# [Given material]
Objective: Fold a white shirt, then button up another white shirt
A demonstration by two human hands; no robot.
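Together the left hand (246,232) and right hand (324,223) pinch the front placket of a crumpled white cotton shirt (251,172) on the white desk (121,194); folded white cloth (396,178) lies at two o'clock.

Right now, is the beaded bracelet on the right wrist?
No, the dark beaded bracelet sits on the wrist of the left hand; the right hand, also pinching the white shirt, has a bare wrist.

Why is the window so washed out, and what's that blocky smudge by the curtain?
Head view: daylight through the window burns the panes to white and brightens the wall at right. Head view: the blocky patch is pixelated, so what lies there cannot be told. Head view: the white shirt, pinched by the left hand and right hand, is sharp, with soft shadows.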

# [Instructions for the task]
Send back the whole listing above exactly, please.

# [Answer for the task]
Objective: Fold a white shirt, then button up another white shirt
A demonstration by two human hands; no robot.
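Together the left hand (246,232) and right hand (324,223) pinch the front placket of a crumpled white cotton shirt (251,172) on the white desk (121,194); folded white cloth (396,178) lies at two o'clock.

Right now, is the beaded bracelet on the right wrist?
No, the dark beaded bracelet sits on the wrist of the left hand; the right hand, also pinching the white shirt, has a bare wrist.

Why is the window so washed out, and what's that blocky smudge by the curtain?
Head view: daylight through the window burns the panes to white and brightens the wall at right. Head view: the blocky patch is pixelated, so what lies there cannot be told. Head view: the white shirt, pinched by the left hand and right hand, is sharp, with soft shadows.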

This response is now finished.